В таблице 1 представлена информация о белке под идентификатором UniProt Q9Y259. Это холин/этаноламин киназа. Для неё показаны две ферментативные функции.
EC-код | 2.7.1.32 2.7.1.82 |
Активность (eng) | Активность (рус) |
Класс | 2 | Transferases | Трансферазы |
Подкласс | 1 | Transferring phosphorus-containing groups | Перенос групп, содержащих фосфор |
Подподкласс | 1 | Phosphotransferases with an alcohol group as acceptor | Фосфотрансфераза, использующая гидроксильную группу в качестве акцептора |
Порядковый номер | 32 82 |
choline kinase ethanolamine kinase |
холин киназа этаноамин киназа |
Для определения количества ферментов у человека был использован поиск по SRS.
Запрос | Количество ферментов |
2.*.*.* | 4419 |
2.7.*.* | 707 |
2.7.1.* | 106 |
2.7.1.32 | 2 |
2.7.1.82 | 4 |
Был выполнен аналогичный прошлому поиск в Uniprot по белкам мыши, имеющим трансферазную активность. Последовательности сохранены в файлfasta-формате, также получен файл, в котором записаны EC ферментов напротив идентификаторов белков. Количество ферментов с близкими функциями у мыши показано в таблице 3.
Запрос | Количество ферментов |
2.*.*.* | 1737 |
2.7.*.* | 903 |
2.7.1.* | 136 |
2.7.1.32 | 2 |
2.7.1.82 | 4 |
Примечательно, что функция 2.7.1.32 у двух найденных белков мыши всегда идет вместе с функцией 2.7.1.82. А два белка имеют только функцию 2.7.1.82. Так как у человека количественное соотношение этих белков такое же, можно предположить, что у него наблюдается такая же картина.

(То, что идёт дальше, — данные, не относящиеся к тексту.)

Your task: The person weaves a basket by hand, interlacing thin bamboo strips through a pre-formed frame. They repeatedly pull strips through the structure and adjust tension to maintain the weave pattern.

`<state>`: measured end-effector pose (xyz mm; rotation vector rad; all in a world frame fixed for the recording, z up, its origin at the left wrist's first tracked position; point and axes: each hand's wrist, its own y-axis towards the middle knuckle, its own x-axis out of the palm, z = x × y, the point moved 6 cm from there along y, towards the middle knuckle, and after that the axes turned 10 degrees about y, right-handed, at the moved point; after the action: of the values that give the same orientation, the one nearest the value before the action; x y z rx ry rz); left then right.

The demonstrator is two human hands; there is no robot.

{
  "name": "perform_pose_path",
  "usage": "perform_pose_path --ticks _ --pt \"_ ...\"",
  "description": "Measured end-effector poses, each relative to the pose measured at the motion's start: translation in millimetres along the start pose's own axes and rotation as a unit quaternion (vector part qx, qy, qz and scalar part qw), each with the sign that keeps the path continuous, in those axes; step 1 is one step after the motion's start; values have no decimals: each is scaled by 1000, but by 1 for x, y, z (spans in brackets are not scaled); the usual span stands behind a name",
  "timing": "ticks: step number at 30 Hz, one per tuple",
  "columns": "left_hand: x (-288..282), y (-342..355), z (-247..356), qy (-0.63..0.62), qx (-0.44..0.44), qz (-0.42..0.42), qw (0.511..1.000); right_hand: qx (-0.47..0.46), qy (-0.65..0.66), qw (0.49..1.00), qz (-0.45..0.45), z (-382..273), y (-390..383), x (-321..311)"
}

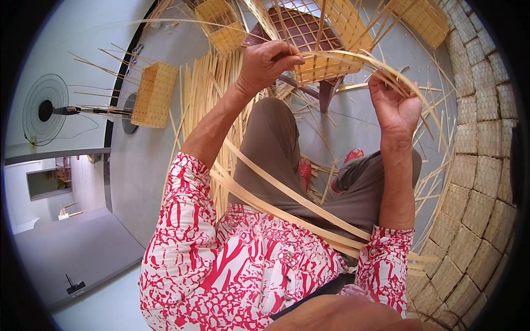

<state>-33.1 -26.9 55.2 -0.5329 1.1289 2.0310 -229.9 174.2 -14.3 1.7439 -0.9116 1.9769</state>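
Observation:
A half-woven basket of pale flat strips rests on a low dark red stool in front of my knees, with long strip ends standing up from it. My left hand is closed in a pinch on a thin bamboo strip at the basket's left corner. From there the bamboo strip bends in an arc along the near side, over to the right. My right hand has its fingers curled round this strip, near the basket's right corner. Several loose flat strips lie across my lap.
A thick bundle of strips lies on my left. Woven baskets stand beyond it, one near a floor fan. Stacked woven baskets form a wall on my right. Strip scraps litter the grey floor.

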Motion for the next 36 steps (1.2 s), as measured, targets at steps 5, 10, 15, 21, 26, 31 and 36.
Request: perform_pose_path --ticks 5,10,15,21,26,31,36 --pt "3 8 7 32 48 -9 998 -3 -153 954 -257 4 -11 36" --pt "-5 14 -11 -2 33 -158 987 -262 -643 644 -321 8 -36 78" --pt "-32 5 -43 -72 -88 -258 959 -399 -746 424 -323 17 0 84" --pt "-47 -2 -66 -14 -14 -212 977 -371 -781 390 -317 27 20 72" --pt "-48 4 -70 66 32 -171 983 -204 -817 490 -224 11 61 30" --pt "-57 -32 -55 89 -88 58 990 -163 -827 494 -213 14 53 36" --pt "-16 -63 -71 -2 -153 235 960 -111 -795 564 -194 18 49 35"
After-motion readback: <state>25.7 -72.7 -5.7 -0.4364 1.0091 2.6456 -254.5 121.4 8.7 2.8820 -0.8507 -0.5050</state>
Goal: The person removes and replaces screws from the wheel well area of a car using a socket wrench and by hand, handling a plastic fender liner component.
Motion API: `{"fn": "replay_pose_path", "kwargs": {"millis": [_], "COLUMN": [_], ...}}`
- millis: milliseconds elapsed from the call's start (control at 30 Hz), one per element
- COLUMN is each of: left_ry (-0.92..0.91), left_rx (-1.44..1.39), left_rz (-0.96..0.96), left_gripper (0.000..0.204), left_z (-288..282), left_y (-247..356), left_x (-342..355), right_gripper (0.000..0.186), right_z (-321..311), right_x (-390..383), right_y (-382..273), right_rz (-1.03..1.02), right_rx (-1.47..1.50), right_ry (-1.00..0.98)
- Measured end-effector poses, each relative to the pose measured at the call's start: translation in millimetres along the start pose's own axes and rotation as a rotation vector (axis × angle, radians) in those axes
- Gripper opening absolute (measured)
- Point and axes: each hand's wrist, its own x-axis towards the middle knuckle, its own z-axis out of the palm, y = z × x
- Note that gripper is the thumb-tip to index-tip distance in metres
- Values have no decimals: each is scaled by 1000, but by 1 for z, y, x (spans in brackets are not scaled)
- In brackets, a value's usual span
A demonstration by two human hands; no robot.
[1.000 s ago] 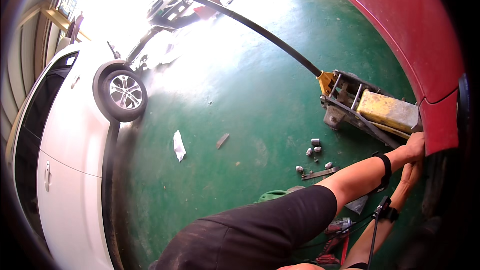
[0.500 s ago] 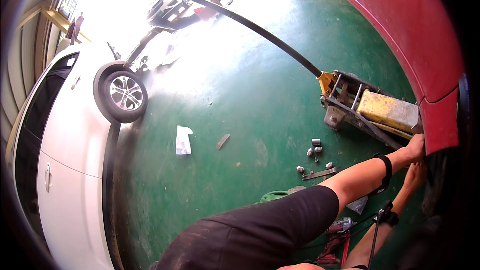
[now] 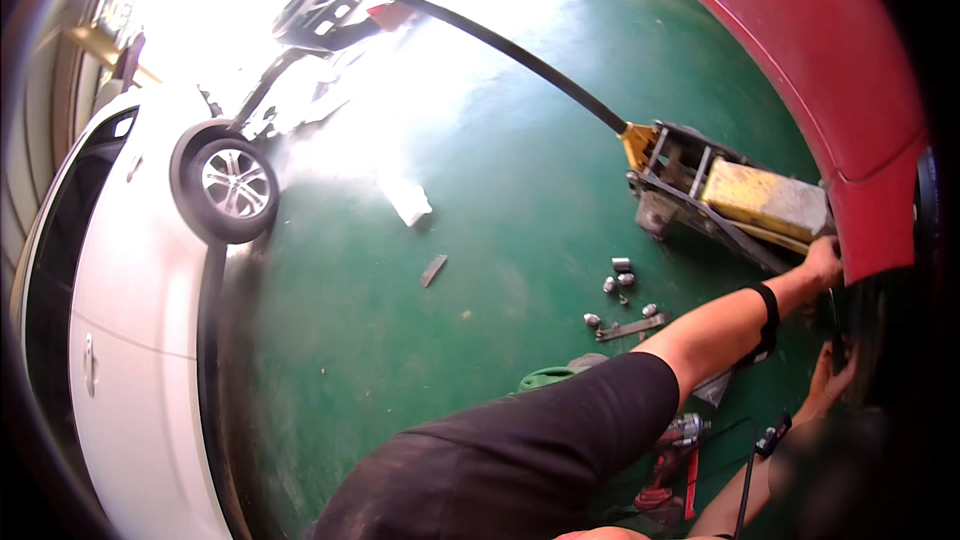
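At the lower edge of the red car body [image 3: 870, 215], my left hand [image 3: 824, 260] reaches in beside the front end of the yellow floor jack [image 3: 755, 198]. Its fingertips are hidden, so its grip is unclear. My right hand [image 3: 830, 378] is lower, fingers stretched and apart, close to a dark part below the car that is too dim to name. A thin dark upright piece shows between the two hands. Both wrists wear black straps. Under my arms a red cordless impact wrench [image 3: 668, 465] lies on the floor.
Several silver lug nuts [image 3: 610, 285], a socket [image 3: 622, 264] and a flat metal bar [image 3: 630, 328] lie left of my forearm. The jack's long handle [image 3: 480, 32] slants up leftward. A white car [image 3: 140, 320] stands left. White paper [image 3: 406, 203] and a small strip [image 3: 433, 270] lie on the green floor.
My hands have moved apart: the left is a little higher, the right lower with fingers now visible. The white paper has slid away across the floor. The whole view has shifted slightly.
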Motion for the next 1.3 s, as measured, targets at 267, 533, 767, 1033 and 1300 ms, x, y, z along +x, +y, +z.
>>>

Далее с помощью программы blastp, с использованием найденных белков мыши в качестве базы данных, был осуществлен поиск гомологов белка Q9Y259 человека. Его последовательность была определена с помощью seqret - файл chkb_human.fasta. Поиск был осуществлен с e-value 1 и 10. С e-value 1 нашлись 4 гомолога, а с e-value 10 - 31. Среди них достоверными можно считать все те же 4 гомолога. При поиске с e-value 10 - 31 были обнаружены белки, в которых есть небольшие участки с identity = 30 - 35%. Ниже представлена таблица ферментативных активностей найденных гомологов. Возможные гомологи с короткими участками идентичности около 30% представлены в таблице выборочно так, чтобы охватить все найденные ферментативные активности.
blastp -task blastp -query chkb_human.fasta -db Mus_m.fasta -evalue 1 > align.fasta
blastp -task blastp -query chkb_human.fasta -db Mus_m.fasta -evalue 10 > align10.fasta
ID гомолога | E-value | EC |
O55229 (CHKB_MOUSE) | 0.0 | 2.7.1.32; 2.7.1.82 |
O54804 (CHKA_MOUSE) | 2e-155 | 2.7.1.32; 2.7.1.82 |
A7MCT6 (EKI2_MOUSE) | 4e-50 | 2.7.1.82 |
Q9D4V0(EKI1_MOUSE) | 1e-49 | 2.7.1.82 |
Q6P9R2(OXSR1_MOUSE) | 1.2 | 2.7.11.1 |
Q9WV60(GSK3B_MOUSE) | 1.2 | 2.7.11.26; 2.7.11.1 |
E9QK39(E9QK39_MOUSE) | 1.2 | 2.7.11.1 |
Q9WTK2(CDYL_MOUSE) | 1.7 | 2.3.1.48 |
Q3U1V8(M3K9_MOUSE) | 3.1 | 2.7.11.25 |
Таким образом, первые четыре гомолога, это те самые 4 белка, которые были определены в прошлом задании, как имеющие активность 2.7.1.82. Их последовательности сильно похожи с белком chkb_human (Q9Y259). Следующие белки имели короткие гомологичные с chkb_human участки. Однако, несмотря на короткую длину, идентичность около 30% определяла функцию вплоть до подподкласса. Нужно отметить, что так происходит не всегда. Исключением является например, белок Q9WTK2(CDYL_MOUSE). Он имеет гистон ацетилтрансферазную активность.